Under Sheridan, the 54th fought on September 19 at Third Winchester (the Battle of Opequon), on September 21-22 at the Battle of Fisher's Hill during pursuit of Early's forces after Winchester, and on October 19 at the Battle of Cedar Creek.

=== Later service ===
In December, Sheridan's army was transferred to Petersburg, and the 54th was assigned to the Army of the James, in which the 54th served for the rest of the war. It participated in the capture of Fort Gregg during the breakout at Petersburg and in the Appomattox Campaign. At the Battle of High Bridge, the entire 54th Regiment was captured, but was released four days later. The regiment was sent first to Camp Parole at Annapolis, Maryland, and then to Harrisburg, where it was mustered out on July 15.

==Casualties==
- Killed and mortally wounded: 5 officers, 108 enlisted men
- Died of disease: 2 officers, 137 enlisted men

==Citations and awarded regimental members==
The regiment also had 3 Medal of Honor awardees:
- Private Thomas Evans, Co. D, Captured the flag of the 45th VA at the Battle of Piedmont, 5 June 1864
- Private John Mostoller, Co. B, Led a charge against a rebel battery of artillery at the Battle of Lynchburg, 18 June 1864
- Musician James Snedden, Co. E, Picked up a rifle and carried it through the Battle of Piedmont, 5 June 1864

==Reenactors==
In 1992, a group of civil war enthusiasts started the 54th PVI Co. A, to portray the soldiers and civilians from their hometown of Johnstown, PA. Since then the unit has expanded well beyond the borders of Cambria county, consisting of members from all over Pennsylvania, West Virginia, and Maryland. The group participates in various events in Pennsylvania, Maryland, Virginia, West Virginia, and Ohio. Such events have included the 150th anniversary events of New Market, Cedar Creek, Gettysburg, Bull Run, Antietam, Chancellorsville, and Appomattox.

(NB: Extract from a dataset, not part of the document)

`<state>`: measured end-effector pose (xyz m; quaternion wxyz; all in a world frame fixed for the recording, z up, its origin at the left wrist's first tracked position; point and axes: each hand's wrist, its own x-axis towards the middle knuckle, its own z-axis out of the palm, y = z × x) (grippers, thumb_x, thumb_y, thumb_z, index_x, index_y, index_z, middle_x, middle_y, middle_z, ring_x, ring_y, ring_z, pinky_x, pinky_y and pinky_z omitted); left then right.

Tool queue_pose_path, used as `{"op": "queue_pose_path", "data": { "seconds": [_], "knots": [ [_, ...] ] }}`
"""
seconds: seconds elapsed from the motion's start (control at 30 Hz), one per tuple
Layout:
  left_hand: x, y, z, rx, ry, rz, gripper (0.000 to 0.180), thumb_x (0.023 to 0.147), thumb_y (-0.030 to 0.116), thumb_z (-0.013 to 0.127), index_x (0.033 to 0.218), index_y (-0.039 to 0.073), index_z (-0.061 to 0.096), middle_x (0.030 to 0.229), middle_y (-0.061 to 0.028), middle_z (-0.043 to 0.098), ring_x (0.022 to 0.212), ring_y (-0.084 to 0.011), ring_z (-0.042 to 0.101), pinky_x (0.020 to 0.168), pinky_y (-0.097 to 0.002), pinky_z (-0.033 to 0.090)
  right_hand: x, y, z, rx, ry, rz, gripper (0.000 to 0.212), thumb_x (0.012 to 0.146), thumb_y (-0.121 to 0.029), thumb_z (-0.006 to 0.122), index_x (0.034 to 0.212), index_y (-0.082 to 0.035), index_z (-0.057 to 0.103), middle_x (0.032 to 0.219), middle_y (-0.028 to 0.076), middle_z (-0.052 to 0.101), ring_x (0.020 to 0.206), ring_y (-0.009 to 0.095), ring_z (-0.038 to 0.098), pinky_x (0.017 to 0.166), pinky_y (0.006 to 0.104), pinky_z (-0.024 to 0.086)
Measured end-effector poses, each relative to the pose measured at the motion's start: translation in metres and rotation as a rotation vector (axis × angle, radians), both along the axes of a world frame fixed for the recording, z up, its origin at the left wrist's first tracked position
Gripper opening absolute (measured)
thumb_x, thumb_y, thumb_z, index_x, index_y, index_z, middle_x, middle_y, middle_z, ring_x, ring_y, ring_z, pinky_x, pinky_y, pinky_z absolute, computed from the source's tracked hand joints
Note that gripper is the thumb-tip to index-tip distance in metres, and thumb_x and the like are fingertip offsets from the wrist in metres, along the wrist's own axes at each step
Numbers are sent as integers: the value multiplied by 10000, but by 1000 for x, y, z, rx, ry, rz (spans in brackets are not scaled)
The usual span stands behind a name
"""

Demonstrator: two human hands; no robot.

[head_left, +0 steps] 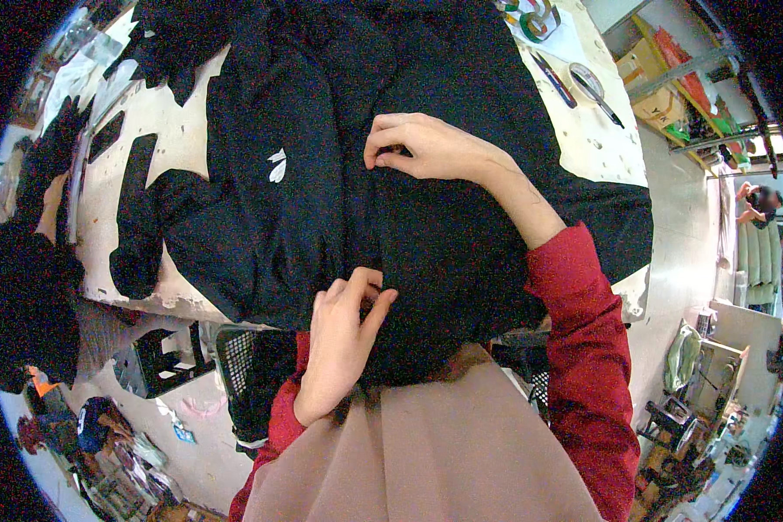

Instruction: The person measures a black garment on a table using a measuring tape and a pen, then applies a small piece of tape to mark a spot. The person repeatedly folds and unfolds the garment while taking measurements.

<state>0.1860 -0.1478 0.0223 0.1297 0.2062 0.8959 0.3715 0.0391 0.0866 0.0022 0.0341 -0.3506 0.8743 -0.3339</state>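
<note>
A large black fabric garment (470, 239) is spread over the pale table in front of me, hanging past its near edge toward my lap. It has a small white leaf-shaped mark (277, 165) left of its middle fold. My left hand (344, 335) is at the near end of that fold, thumb and fingers pinched on the black cloth. Farther up the same fold, my right hand (435, 148) has curled fingers and a thumb closed at the cloth. The fabric between the fingertips is dark and hard to make out.
On the table's far right lie pens (552, 80), a tape roll (586, 83) and a green ring-shaped item (539, 24). Someone in black is close at the left, an arm (52, 204) showing. Under the table stands a black plastic crate (237, 361). Shelving (670, 87) is at the right.
</note>
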Motion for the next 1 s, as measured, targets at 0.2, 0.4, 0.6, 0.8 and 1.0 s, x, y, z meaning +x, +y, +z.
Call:
{"op": "queue_pose_path", "data": {
  "seconds": [0.2, 0.4, 0.6, 0.8, 1.0],
  "knots": [
    [2, -6, -4, -112, 33, -17, 298, 905, 120, 626, 1173, 83, 500, 733, -61, 643, 746, -272, 622, 698, -390, 424, 0, 0, -15, 3, 95, 1, 77, 873, -135, 606, 916, -94, 655, 928, 99, 618, 955, 302, 608, 852, 401, 490],
    [-1, -12, 0, 16, -218, 128, 237, 938, 109, 569, 1166, 90, 507, 738, -54, 673, 732, -273, 623, 702, -384, 423, -1, 1, -10, 60, 30, -21, 98, 894, -128, 613, 964, -78, 660, 966, 86, 602, 956, 263, 614, 822, 366, 493],
    [3, -8, -8, -48, -12, -9, 408, 821, 196, 740, 1173, 141, 540, 761, 12, 677, 777, -212, 588, 749, -364, 394, 1, -4, -8, 47, 79, 0, 82, 899, -115, 603, 956, -88, 655, 936, 83, 581, 955, 277, 591, 855, 374, 474],
    [3, -14, -3, -34, -97, -72, 297, 782, 163, 753, 1045, 145, 614, 800, 24, 670, 854, -230, 591, 810, -375, 393, -3, -9, -14, -20, 91, 34, 81, 884, -95, 576, 920, -92, 649, 927, 92, 612, 939, 309, 598, 833, 413, 483],
    [-2, -10, 3, -227, 94, -210, 289, 780, 196, 747, 1030, 145, 611, 890, -28, 655, 871, -273, 546, 783, -397, 404, -3, -8, -12, -152, -36, -32, 80, 875, -70, 596, 937, -62, 644, 962, 103, 633, 961, 309, 615, 845, 409, 493]
  ]
}}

The regiment was also instrumental in helping fund a Civil War memorial statue in Johnstown. The monument was dedicated on November 11, 2000, in Johnstown's Central Park. The regiment belongs to the 2nd regiment Federal Volunteer Brigade.

==Popular culture==
The regiment is highlighted during the Battle of New Market scenes in Sean McNamara's 2014 film Field of Lost Shoes. In the film, Capt. Henry DuPont of the 5th United States Artillery (played by David Arquette) praises the men of the 54th for holding their line, saying "God bless those Pennsylvania boys--holding fast!".